Most of the departing employees work behind the scenes as copy editors and support staff. But about 10 of the paper's writers took buyouts as well.
Star Tribune restaurant critic Jeremy Iggers says his 22 years at the paper came into sharp focus as time ticked away last Friday. The deadline to accept the buyout by the end of the day was nigh, and he hadn't quite made up his mind what to do. Iggers had job prospects elsewhere, and he was demoralized by the overall downturn in the newspaper industry over the past several years.
"I finally went for a walk with a colleague and thought about these issues one last time, and realized the future looked brighter outside of the Star Tribune," Iggers said.
Just before the deadline, Iggers tendered his resignation to an editor he describes as "poker faced."
But at age 55, Iggers says he's not ending his journalism career. The brighter future he sees is at the Twin Cities Daily Planet, a community newswire and syndication service. Iggers is a founder of the organization that runs the service.
While he's sad to leave the Star Tribune, Iggers says there are good reasons for leaving now. He says there are worries that the Star Tribune's new owner, Avista Capital Partners, could cut staff. And Iggers felt it might be better to stay a few steps ahead of the hatchet.
"It was very much a consideration," he said. "It meant the time is now. The future at the Star Tribune is very uncertain. I think a lot of people suspect there are more layoffs or buyouts in the works. So it certainly did help prompt a decision."
Iggers was joined by other well established writers at the paper, including food columnist Al Sicherman, Capitol reporter Dane Smith, reporter Robert Franklin, and courts reporter Margaret Zack.
Under the terms of the current union contract, buyouts became an option with the sale of the Star Tribune to Avista Capital Partners March 5th. Employees had five days to take a buyout. It provides two weeks pay for every year of service up to 40 weeks.

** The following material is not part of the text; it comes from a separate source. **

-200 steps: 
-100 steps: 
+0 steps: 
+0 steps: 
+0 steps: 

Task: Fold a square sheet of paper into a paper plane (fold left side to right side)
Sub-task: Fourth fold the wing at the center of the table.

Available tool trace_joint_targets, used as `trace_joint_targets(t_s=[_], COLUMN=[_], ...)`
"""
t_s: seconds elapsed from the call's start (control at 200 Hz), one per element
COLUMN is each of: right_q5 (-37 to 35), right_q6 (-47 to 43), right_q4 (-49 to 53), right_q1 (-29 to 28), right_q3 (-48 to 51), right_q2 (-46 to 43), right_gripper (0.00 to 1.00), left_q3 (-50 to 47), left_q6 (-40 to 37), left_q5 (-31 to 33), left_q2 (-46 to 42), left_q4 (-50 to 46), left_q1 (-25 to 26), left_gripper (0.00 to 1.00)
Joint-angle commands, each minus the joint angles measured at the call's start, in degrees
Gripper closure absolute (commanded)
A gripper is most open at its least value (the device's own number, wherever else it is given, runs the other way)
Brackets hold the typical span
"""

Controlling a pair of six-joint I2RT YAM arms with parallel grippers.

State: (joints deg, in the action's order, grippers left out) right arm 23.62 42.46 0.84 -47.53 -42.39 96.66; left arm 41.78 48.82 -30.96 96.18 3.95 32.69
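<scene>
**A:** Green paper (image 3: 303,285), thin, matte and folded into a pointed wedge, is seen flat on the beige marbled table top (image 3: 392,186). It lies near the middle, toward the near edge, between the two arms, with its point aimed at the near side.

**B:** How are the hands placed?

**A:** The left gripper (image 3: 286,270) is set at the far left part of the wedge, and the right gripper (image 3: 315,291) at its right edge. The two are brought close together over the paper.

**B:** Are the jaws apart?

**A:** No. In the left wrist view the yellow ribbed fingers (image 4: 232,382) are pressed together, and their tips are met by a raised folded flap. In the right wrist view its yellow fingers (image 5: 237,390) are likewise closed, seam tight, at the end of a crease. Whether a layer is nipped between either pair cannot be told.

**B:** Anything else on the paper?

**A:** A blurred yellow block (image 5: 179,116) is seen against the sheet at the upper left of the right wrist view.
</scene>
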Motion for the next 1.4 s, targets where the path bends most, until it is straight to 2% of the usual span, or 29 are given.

Star Tribune managing editor Scott Gillespie says the number of buyouts was within expectations. He says managers will be looking at whether some of the remaining staff can be shuffled around to make up for the people who are leaving, and whether certain positions even need to be refilled. In spite of employee concerns that job cuts are in the offing, Gillespie says it's too soon to tell.
"We don't know what our budget's going to be, and what we're going to be faced with. The newspaper business right now is extremely unpredictable from a revenue standpoint," he said.
Gillespie says he's in discussions with the paper's new editor, Nancy Barnes, and the paper's new publisher, Par Ridder, about those staffing decisions. And he says they're taking input from Avista. The buyouts will reduce the newspaper's operating expenses, but it's not clear how those cost cuts line up with Avista's financial goals. An Avista spokeswoman could not be reached for comment.
"The big question, of course, is always: Will an owner make, what I think is the wrong decision, which is to cut talent?" said Jane Kirtley, a professor of media ethics and law at the University of Minnesota. She says when newspapers cut staff, they often compromise the quality of their product.
And she says it's too soon to tell what Avista's ambitions are, especially since this is the first newspaper the group has owned. Kirtley and other observers wonder if Avista wants to resell the paper quickly.
"If that's their main goal, and it remains to be seen if it is, then it could suggest that cutting costs now or in the short term will be their goal, so they'll have a more appealing package to offer to investors," she said.
In the meantime, Star Tribune reporter and union representative Chris Serres says it's hard enough just dealing with the departures of the employees who took the buyouts.
"Many of them were copy editors, graphic designers, the backbone of this newsroom. There is right now and there's going to be a high degree of concern about who's going to do these jobs," Serres said.
The employees taking buyouts make up about 7 percent of the newsroom's 361 employees.